DIRECTIONS —
Copy out each line of the entries where the word "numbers" is present.

EXTRACTED RECORDS —
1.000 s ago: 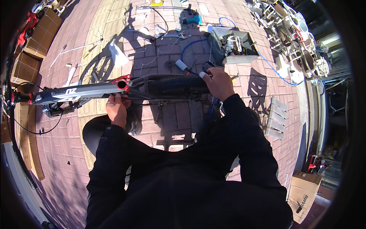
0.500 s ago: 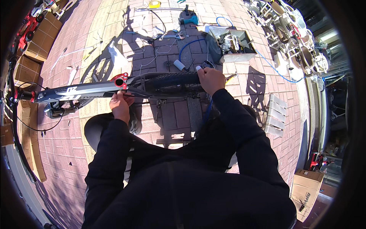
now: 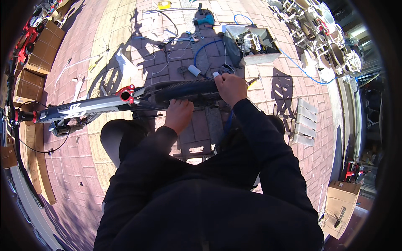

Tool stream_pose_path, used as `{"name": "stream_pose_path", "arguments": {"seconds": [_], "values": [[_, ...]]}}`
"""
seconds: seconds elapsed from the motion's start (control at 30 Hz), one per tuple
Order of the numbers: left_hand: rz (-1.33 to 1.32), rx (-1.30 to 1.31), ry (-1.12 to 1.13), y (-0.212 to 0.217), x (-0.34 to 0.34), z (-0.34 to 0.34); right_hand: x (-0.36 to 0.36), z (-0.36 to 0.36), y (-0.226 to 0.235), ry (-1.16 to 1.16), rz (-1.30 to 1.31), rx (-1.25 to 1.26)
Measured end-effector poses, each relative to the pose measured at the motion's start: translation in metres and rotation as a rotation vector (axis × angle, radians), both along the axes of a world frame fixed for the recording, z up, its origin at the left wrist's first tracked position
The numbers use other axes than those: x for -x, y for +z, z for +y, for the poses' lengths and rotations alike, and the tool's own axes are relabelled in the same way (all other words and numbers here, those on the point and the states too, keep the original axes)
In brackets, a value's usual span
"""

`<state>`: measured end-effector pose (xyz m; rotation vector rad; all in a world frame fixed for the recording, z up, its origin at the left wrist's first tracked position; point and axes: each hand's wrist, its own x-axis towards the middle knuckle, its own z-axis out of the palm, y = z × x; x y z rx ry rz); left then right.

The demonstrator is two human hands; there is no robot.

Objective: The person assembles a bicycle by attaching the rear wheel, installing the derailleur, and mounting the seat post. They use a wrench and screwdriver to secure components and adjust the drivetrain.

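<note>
A bicycle frame (image 3: pixel 90 105) in grey, black and white lies crosswise before me, a red clamp (image 3: pixel 131 88) around its open seat tube. Its rear wheel's black tyre (image 3: pixel 184 91) is toward the right. My right hand (image 3: pixel 231 89) is closed over the tyre's right end, with something white wrapped on the thumb tip. At the near side of the wheel, my left hand (image 3: pixel 180 113) has its fingers curled over the frame's rear part. Its fingertips are hidden, so what exactly they grip cannot be seen.
Beyond the wheel stand a metal box of parts (image 3: pixel 255 58), a white cylinder (image 3: pixel 194 70) and a teal power drill (image 3: pixel 205 20). A grey slatted stool (image 3: pixel 305 122) is at the right. Cartons (image 3: pixel 45 48) line the left; a blue hose (image 3: pixel 312 79) crosses the paving.
My left hand has left the spot below the red clamp and moved right to the wheel. My right hand stays on the tyre. The frame's front end has dipped slightly toward me.
</note>
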<state>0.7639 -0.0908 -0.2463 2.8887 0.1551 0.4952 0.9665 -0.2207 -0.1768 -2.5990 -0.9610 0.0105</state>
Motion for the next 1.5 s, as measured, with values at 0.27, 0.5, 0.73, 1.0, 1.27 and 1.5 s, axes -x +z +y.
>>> {"name": "stream_pose_path", "arguments": {"seconds": [0.27,0.5,0.73,1.0,1.27,1.5], "values": [[0.178,0.214,-0.022,-0.009,-0.016,-0.007,0.007,0.0,0.002,-0.048,0.033,-0.037],[0.18,0.273,0.01,-0.012,-0.019,-0.01,0.01,0.006,0.002,-0.089,0.033,-0.006],[0.199,0.234,0.016,-0.017,-0.023,-0.01,0.009,0.008,0.003,-0.104,0.051,0.009],[-0.164,0.474,0.089,0.065,0.011,-0.016,0.003,-0.004,-0.003,-0.011,0.042,-0.087],[-0.969,1.037,1.224,0.141,0.162,0.155,0.0,0.0,-0.002,0.0,0.049,-0.059],[-0.83,1.866,0.787,0.081,0.164,0.164,0.0,0.0,-0.004,-0.01,0.026,-0.041]]}}
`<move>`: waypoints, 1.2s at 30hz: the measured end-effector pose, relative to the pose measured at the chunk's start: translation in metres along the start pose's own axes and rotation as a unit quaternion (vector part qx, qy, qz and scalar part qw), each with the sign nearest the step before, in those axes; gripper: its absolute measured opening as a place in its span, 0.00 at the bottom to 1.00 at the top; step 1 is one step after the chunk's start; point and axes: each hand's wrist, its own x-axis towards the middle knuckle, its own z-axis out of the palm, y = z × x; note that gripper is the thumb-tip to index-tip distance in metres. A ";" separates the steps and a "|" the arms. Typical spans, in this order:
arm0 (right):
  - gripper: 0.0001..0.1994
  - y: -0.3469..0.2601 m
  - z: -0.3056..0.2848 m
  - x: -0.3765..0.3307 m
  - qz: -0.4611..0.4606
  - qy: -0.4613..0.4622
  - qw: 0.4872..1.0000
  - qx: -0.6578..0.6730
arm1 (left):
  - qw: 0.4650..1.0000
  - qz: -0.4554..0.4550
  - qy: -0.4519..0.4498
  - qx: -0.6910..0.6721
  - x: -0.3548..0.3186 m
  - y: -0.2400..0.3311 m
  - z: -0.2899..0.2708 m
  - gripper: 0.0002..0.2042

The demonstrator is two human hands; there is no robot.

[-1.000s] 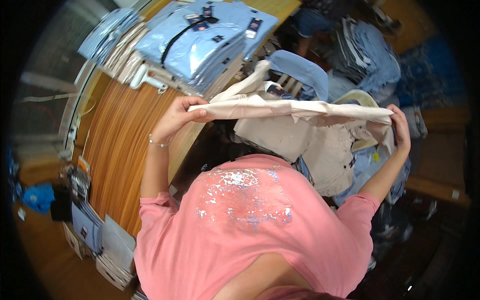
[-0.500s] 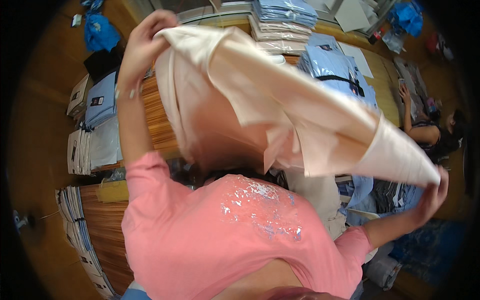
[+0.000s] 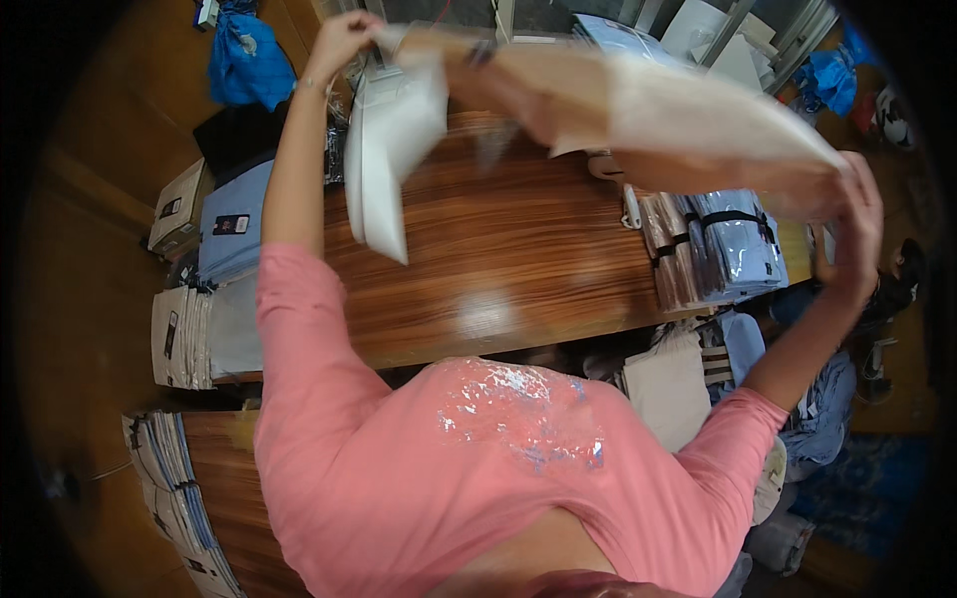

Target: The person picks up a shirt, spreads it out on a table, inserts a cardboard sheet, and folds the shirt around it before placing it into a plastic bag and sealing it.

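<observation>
A cream cloth garment (image 3: 698, 115) is stretched high over the far side of the table, blurred by motion, so its exact kind is unclear. My left hand (image 3: 342, 46), raised at the far left, pinches one end of it. From near that hand a white flap hangs down in loose folds. At the right, my right hand (image 3: 855, 224) is closed around the other end. Both arms are lifted and spread wide. The middle of the cloth sags between the hands, not lying on the wood.
Below is a brown wood-grain table (image 3: 498, 239). Bundled blue and pinkish packaged shirts (image 3: 733, 244) lie at its right end. Folded blue shirts (image 3: 234, 224) and boxes stand on the left. Blue bags (image 3: 244, 60) hang at the far left. Another person sits partly hidden at the right.
The garment has swung up and away from my body, uncovering the tabletop. My right hand has risen well above its earlier place; the left has shifted slightly farther away. Both keep hold.
</observation>
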 end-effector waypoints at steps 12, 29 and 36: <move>0.15 0.168 0.375 -0.094 0.062 -0.423 0.903 0.041 | 0.898 -0.208 0.278 0.270 -0.305 -0.123 -0.019 0.24; 0.24 0.303 0.289 -0.129 -0.043 -0.316 0.892 -0.319 | 0.831 -0.335 0.043 0.443 -0.413 -0.010 0.118 0.27; 0.23 0.324 0.296 -0.152 -0.025 -0.284 0.890 -0.356 | 0.730 -0.603 -0.016 0.320 -0.406 0.006 0.087 0.27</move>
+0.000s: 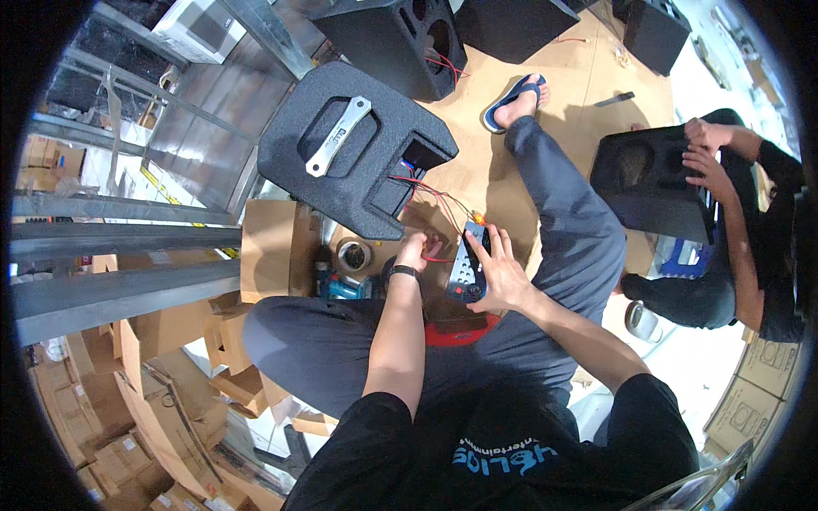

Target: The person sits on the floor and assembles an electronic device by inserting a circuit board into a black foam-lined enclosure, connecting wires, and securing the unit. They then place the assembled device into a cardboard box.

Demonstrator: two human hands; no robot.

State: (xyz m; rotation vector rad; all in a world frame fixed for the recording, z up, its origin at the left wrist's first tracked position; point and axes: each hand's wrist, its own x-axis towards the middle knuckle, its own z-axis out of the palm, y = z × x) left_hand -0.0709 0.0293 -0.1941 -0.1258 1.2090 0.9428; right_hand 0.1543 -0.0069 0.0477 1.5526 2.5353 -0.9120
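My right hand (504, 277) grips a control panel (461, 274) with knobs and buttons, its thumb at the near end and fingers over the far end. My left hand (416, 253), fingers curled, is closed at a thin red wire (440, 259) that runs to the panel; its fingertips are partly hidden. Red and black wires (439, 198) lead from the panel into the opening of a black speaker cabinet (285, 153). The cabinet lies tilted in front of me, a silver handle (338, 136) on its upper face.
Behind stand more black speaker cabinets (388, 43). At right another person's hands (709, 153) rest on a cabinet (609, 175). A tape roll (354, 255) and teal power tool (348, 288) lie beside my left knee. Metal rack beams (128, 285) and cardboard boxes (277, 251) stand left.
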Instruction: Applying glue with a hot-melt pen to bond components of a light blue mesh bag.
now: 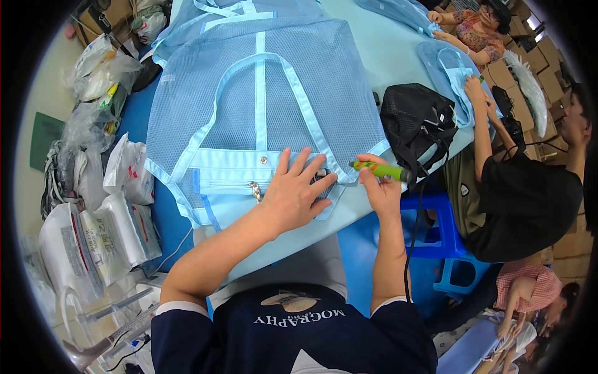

ANSWER FOR THIS EXERCISE —
Order of the numbers: left_hand: rz (-1.33 to 1.32), rx (-1.30 to 1.31), ry (-1.12 to 1.13), y (-0.212 to 0.217), x (-0.34 to 0.34), z (-0.34 to 0.34); right_hand: x (-0.36 to 0.36), z (-0.36 to 0.36), y (-0.226 to 0.235), ry (-1.16 to 1.16), rz (-1.30 to 1.31), rx (-1.25 to 1.26)
The numbers use other axes than those: x for -x, y for +z, z for +y, for the poses' lengths and rotations alike, and the tool's own axes are relabelled in the same way (all other words and numbers here, those on the point and the states too, keep the original axes)

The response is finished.